Re: Maximum, Average, and Likely Minimum Gap Distances
- From: Seanpit <seanpit@xxxxxxxxx>
- Date: Sun, 13 Jul 2008 08:12:17 -0700 (PDT)
On Jul 13, 6:26 am, John Harshman <jharshman.diespam...@xxxxxxxxxxx>
wrote:
I'm talking about the entire sequence minimum needed to realize a
particular type of function. Where have you been? Why do you think I
keep talking about the likely minimum size needed for a function like
CytoC or lactase or rotary flagellar motility to work? These
different types of functions have different minimum structural
threshold requirements - obviously. One might argue and be at least
someone reasonable at the same time that the likely minimum size
requirement for CytoC functionality in a given life form is 80aa.

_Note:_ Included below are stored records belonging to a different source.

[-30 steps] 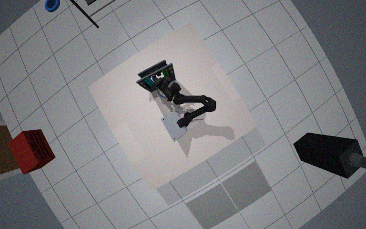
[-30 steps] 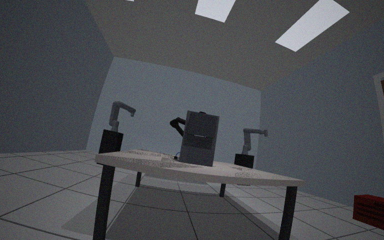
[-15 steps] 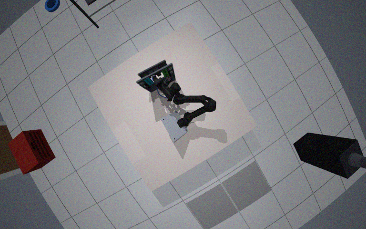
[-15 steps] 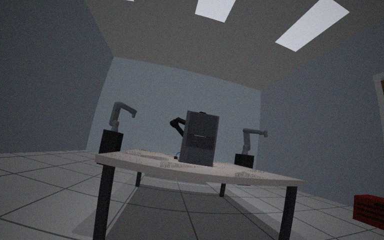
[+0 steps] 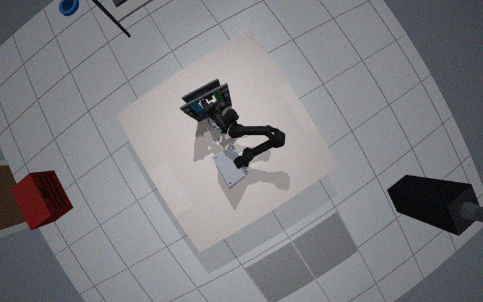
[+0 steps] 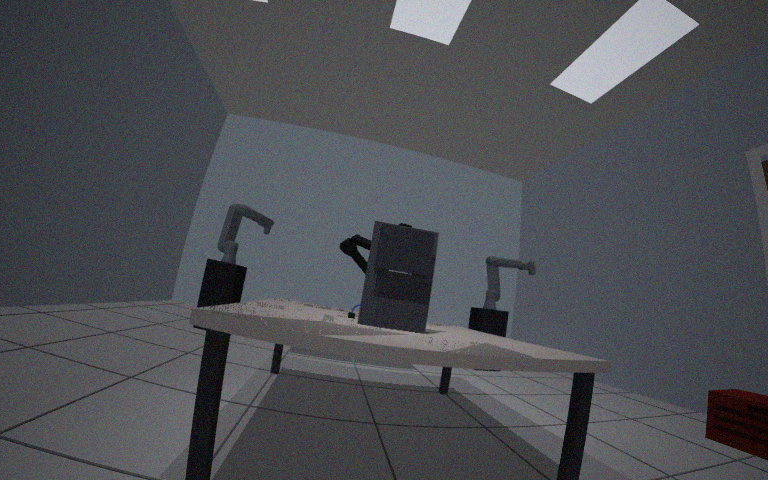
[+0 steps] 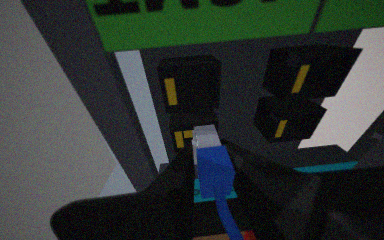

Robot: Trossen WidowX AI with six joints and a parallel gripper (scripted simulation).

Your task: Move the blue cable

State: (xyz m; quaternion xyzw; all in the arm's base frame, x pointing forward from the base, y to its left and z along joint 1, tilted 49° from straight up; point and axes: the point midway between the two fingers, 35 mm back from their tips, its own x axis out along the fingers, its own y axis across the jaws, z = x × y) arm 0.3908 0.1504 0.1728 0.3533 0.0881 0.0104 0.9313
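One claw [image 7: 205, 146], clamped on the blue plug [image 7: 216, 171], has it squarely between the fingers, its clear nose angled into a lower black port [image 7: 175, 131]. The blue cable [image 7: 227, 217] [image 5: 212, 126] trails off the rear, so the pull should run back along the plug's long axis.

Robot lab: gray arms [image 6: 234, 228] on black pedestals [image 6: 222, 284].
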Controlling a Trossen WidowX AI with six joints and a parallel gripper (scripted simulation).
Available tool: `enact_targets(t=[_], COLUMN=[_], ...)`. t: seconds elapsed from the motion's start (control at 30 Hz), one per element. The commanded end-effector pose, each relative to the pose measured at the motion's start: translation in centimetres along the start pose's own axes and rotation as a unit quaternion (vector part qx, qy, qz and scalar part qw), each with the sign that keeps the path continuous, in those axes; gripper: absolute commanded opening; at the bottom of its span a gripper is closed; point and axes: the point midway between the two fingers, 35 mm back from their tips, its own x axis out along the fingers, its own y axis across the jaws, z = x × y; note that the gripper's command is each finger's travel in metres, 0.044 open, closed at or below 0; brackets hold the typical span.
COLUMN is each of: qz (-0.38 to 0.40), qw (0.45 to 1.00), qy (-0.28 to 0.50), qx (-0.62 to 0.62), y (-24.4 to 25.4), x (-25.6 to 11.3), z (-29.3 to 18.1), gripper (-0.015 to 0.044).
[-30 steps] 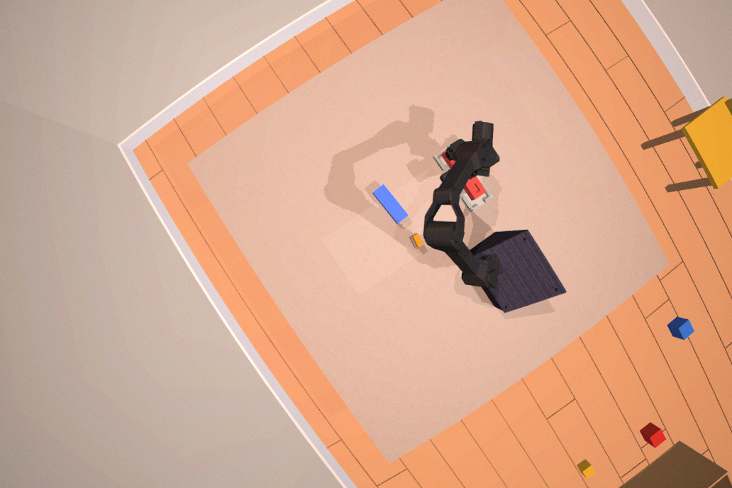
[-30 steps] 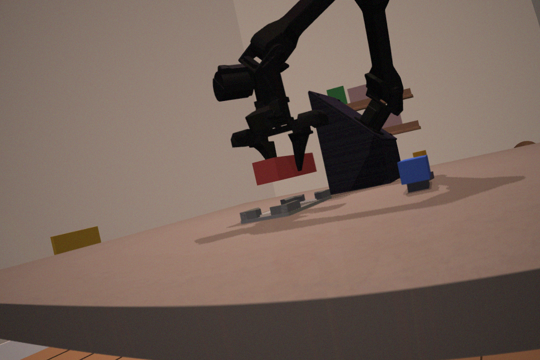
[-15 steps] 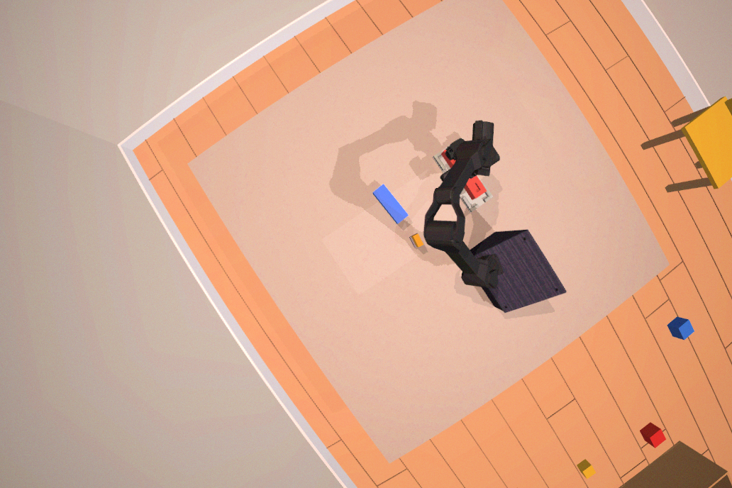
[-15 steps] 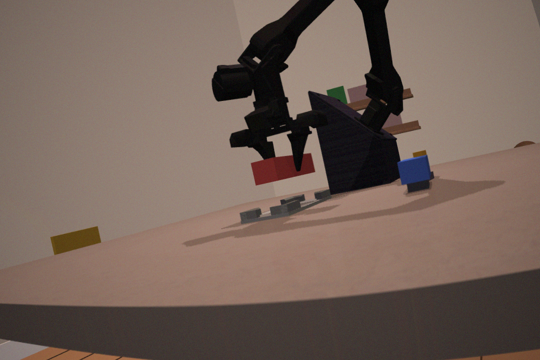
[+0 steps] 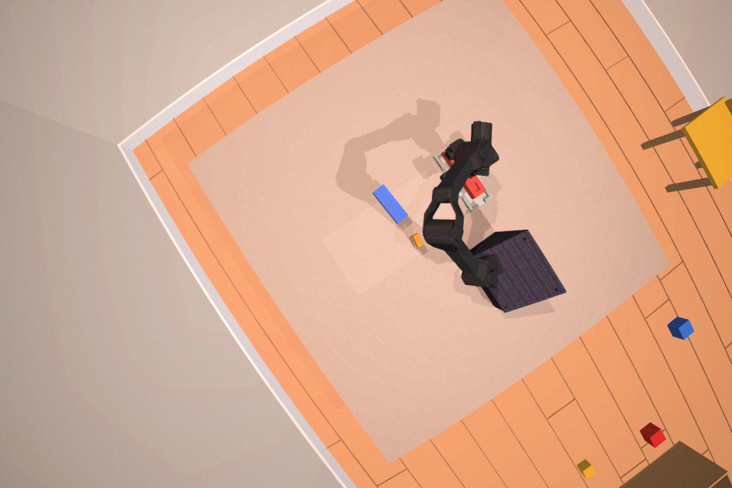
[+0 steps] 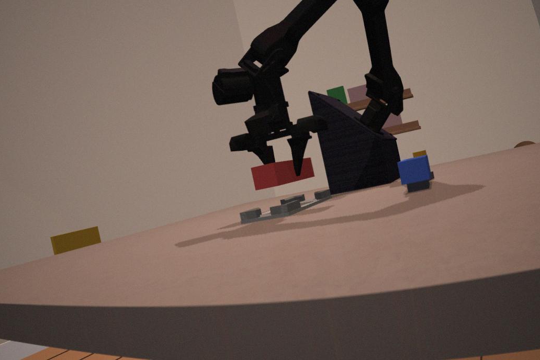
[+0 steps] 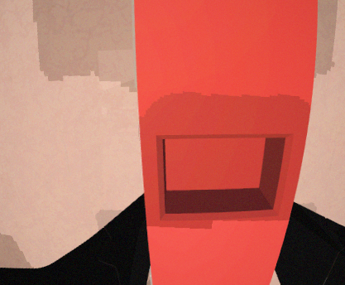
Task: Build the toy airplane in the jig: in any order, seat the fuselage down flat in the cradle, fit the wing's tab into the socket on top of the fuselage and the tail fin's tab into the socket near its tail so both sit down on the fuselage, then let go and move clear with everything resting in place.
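Note:
The red fuselage (image 5: 475,186) (image 6: 264,177) (image 7: 227,54) is a long block; its larger rectangular socket faces up in the wrist view. My gripper (image 6: 284,169) (image 7: 206,199) is shut on it, one finger on each long side. It holds the fuselage above the pale jig (image 5: 477,203) (image 6: 250,213), roughly in line with it, with a visible gap beneath. The fuselage and arm hide much of the jig from above. The blue wing (image 5: 390,204) (image 6: 414,169) lies apart from the jig, raised on a dark piece below it. The small orange tail fin (image 5: 417,240) (image 6: 419,153) is near the wing's end.
The dark sloped base block (image 5: 528,270) (image 6: 355,157) carries the arm and stands near one end of the jig. The arm passes over the jig in the top view. A yellow chair (image 5: 718,143) and small coloured cubes are off the table.

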Motion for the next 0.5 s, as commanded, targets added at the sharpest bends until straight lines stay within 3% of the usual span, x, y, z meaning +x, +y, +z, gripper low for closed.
enact_targets(t=[0.0, 0.47], qz=[0.001, 0.002], qw=[1.0, 1.0], qy=[0.0, 0.0], qx=[0.002, 0.002], y=[0.0, 0.0], x=[0.7, 3.0], z=[-0.1, -0.2], gripper=[0.0195, 0.0195])
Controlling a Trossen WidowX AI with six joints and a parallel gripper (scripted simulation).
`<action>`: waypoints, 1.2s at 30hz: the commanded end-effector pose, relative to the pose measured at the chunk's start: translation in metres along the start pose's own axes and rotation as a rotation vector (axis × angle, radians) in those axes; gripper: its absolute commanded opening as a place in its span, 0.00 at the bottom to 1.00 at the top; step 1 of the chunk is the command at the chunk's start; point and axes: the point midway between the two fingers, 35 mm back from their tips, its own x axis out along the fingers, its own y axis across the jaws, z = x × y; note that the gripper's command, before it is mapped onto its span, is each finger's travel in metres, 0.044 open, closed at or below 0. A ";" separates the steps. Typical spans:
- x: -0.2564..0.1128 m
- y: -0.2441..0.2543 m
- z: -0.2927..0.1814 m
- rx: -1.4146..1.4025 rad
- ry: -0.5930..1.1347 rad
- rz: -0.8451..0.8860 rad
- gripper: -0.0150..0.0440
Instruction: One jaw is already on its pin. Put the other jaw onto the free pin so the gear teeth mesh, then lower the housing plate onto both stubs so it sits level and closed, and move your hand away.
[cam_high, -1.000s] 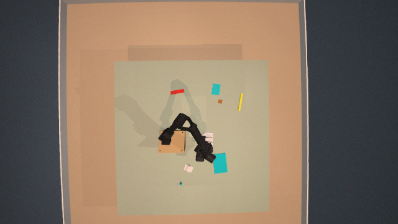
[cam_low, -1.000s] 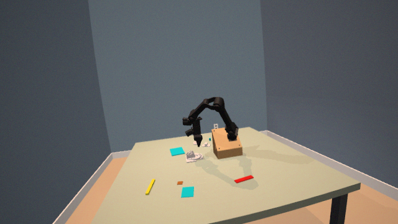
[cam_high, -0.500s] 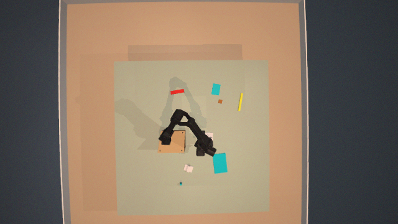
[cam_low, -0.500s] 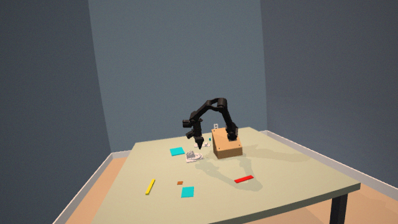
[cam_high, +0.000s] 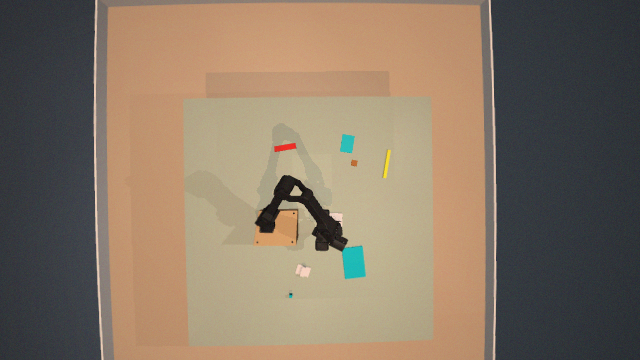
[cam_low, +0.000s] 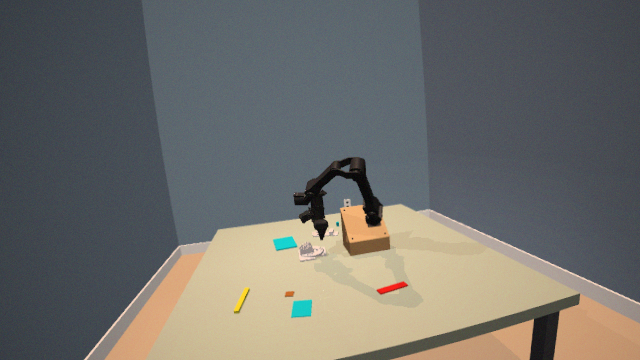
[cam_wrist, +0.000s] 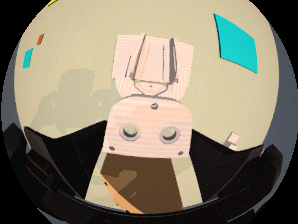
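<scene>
My gripper is shut on the pale pink housing plate, one finger at each side edge. The plate has two large round holes and small corner holes. It is held above the table, just on the near side of the gripper base in the wrist view. The pale gripper base lies on the table. Two jaws stand side by side on it, the left jaw and the right jaw. The plate overlaps their near end in the wrist view, so the gear mesh and pins cannot be made out.
The arm stands on an orange-brown box. A large teal sheet lies beside the base. A pale block and a small teal piece lie farther off. A red bar and yellow bar lie apart.
</scene>
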 end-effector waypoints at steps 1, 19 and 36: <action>0.000 0.000 0.000 0.007 -0.003 0.002 0.85; 0.000 -0.002 0.001 0.007 -0.003 0.002 0.85; 0.000 -0.002 0.001 0.003 -0.003 0.002 0.85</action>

Might one? How would one argue this?
Read the papers I've listed for you. Or, provide some evidence of
your own to even suggest that the likely minimum CytoC size from the
perspective of any living thing is significantly less than 80aa. So
far, all you have is incredulity with no real evidence to back
yourself up - Certainly nothing that has actually been published.
One
could not make that argument for the flagellar motility function - not
remotely. Why? Because the likely minimum structural threshold
requirement needed to achieve the rotary flagellar motility function
is on the order of several thousand fairly specified residues at
minimum. For lactase it is on the order of several hundred - at
minimum.
Here you have gone from sheer number of residues to number of "fairly
specified" residues, as if that's the same thing. You keep flipping back
and forth among different versions, and this is what makes your
arguments so ambiguous.
I've always presented the minimum size requirement as a certain number
of fairly specified residue positions. The 80aa minimum size
requirement for CytoC isn't 80 absolutely specified residue
positions. How has that not been clear to you? - especially after I
directly pointed out to you that only about 27 of this 80aa minimum
were invariant? None of the systems I've presented are absolutely
specified. They all have a fair degree of flexibility. As far as what
I mean by "fair degree" read the Durston paper and note the concept of
FSC density in terms of "Fits" per residue position.
The average gap size is based on the ratio of sequences that would be
able to produce the function in question - - or more relevantly, the
total number of all potentially beneficial sequences vs. non-
beneficial sequences.
Or, more simply, your "average gap size" is just the number of
constrained sites. A normal person would consider this to be the maximum
gap size.
It isn't the maximum gap size. For a 100aa system, it is quite
possible to have another system that shares absolutely no sequence
homology at all - thereby having a gap size of 100 residue location
differences.
You need to distinguish the gap between sequences, which you don't care
about, from the gap between islands, which you do. If, out of those 100
residues, only 30 are "fairly specified", then the gap size is at most
30, because changing only those 30 residues will move from one island to
another. Therefore in that case, 30 is the maximum gap size -- the
maximum distance between those two islands.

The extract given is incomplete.